WHAT YOU WILL DO: Filter the material below down to the lines containing the word "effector".

(DATASET SECTION Opens)

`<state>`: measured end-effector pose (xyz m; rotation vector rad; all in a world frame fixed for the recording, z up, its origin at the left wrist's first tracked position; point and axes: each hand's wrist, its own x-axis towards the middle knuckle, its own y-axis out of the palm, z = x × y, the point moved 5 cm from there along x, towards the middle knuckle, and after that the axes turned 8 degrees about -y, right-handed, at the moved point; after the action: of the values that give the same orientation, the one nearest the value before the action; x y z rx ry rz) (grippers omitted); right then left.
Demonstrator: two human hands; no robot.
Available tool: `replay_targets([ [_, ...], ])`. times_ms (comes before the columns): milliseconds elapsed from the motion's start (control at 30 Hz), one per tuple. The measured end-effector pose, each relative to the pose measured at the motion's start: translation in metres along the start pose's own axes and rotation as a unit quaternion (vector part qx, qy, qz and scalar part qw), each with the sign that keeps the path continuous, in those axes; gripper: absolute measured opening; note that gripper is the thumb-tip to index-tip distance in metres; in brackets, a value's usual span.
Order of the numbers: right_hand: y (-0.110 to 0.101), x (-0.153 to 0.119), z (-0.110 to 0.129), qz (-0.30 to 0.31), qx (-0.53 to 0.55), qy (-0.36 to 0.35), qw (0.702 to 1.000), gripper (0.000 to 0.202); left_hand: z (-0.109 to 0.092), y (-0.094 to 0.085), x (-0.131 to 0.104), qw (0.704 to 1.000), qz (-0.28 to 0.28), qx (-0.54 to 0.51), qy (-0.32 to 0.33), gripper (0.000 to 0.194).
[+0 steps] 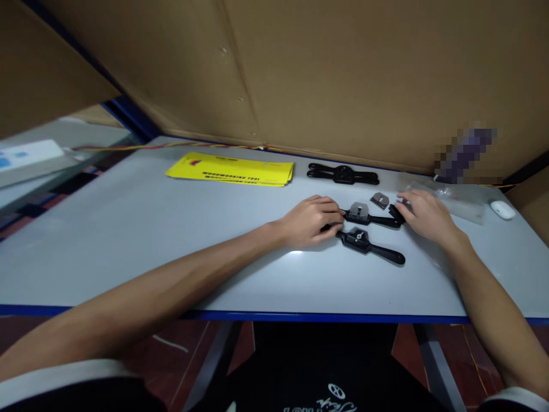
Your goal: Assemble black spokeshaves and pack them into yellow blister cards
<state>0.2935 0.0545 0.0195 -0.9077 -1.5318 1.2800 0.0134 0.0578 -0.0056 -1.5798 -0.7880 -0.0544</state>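
Two black spokeshaves lie side by side on the table in front of me. My left hand (pixel 315 220) is closed around the left handle end of the nearer spokeshave (pixel 359 240), and its fingertips touch the farther spokeshave (pixel 358 214). A grey blade sits on the farther one's body. My right hand (pixel 429 214) is curled at a small black part (pixel 397 214), by the farther tool's right handle end; its fingers partly cover this part. Just behind lies a loose grey blade (pixel 380 200) with a slot.
Yellow printed cards (pixel 231 169) lie stacked at the back left. More black spokeshaves (pixel 343 173) rest near the back edge. Clear plastic bags (pixel 461 203) and a white mouse-like object (pixel 502 209) are at the right. A cardboard wall (pixel 321 74) rises behind the table (pixel 128 246).
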Motion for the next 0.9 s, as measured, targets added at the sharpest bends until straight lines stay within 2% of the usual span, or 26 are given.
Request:
replay_targets([
  [267,-0.01,-0.009,-0.018,0.024,-0.006,-0.01,1.0,0.036,0.003,-0.001,0.0,1.0,0.014,0.004,-0.017,0.041],
  [400,-0.007,-0.006,-0.014,0.053,0.02,-0.041,0.998,0.028,0.003,-0.002,0.001,1.0,0.022,-0.013,-0.017,0.044],
  [667,-0.004,-0.001,-0.005,0.048,0.077,-0.025,0.996,0.013,0.002,-0.003,0.001,1.0,0.019,-0.02,-0.013,0.041],
  [800,-0.008,0.001,-0.001,0.005,0.054,-0.031,0.998,0.009,0.002,-0.003,0.001,0.999,0.017,-0.022,-0.015,0.04],
  [900,-0.013,0.002,0.008,-0.066,0.084,-0.075,0.991,0.008,0.001,-0.003,0.002,0.999,0.021,-0.025,-0.018,0.041],
])
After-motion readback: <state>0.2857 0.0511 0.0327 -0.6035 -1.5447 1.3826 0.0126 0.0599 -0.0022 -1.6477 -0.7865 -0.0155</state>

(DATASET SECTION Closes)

TASK RESULT:
`<state>`: measured end-effector pose (xyz m; rotation vector rad; all in a world frame fixed for the recording, z up, its origin at the left wrist's first tracked position; point and axes: each hand's wrist, its own x-axis towards the middle knuckle, its own y-axis out of the palm, z = x × y, the point moved 5 cm from there along x, towards the middle knuckle, and after that the axes turned 8 degrees about -y, right-handed, at the moved point; after the action: of the values that give the same orientation, the one nearest the value before the action; x y z rx ry rz) (grippers omitted); right then left.
Available tool: `replay_targets([ [_, ...], ])`. times_ms (comes before the columns): milliseconds elapsed from the motion's start (control at 30 Hz), one per tuple. The measured end-effector pose, each relative to the pose measured at the motion's start: translation in metres along the start pose's own axes and rotation as a unit quaternion (vector part qx, qy, qz and scalar part qw), each with the sign that keeps the path continuous, in those axes; gripper: absolute measured opening; note that gripper is the thumb-tip to index-tip distance in metres; in brackets, a value's usual span.

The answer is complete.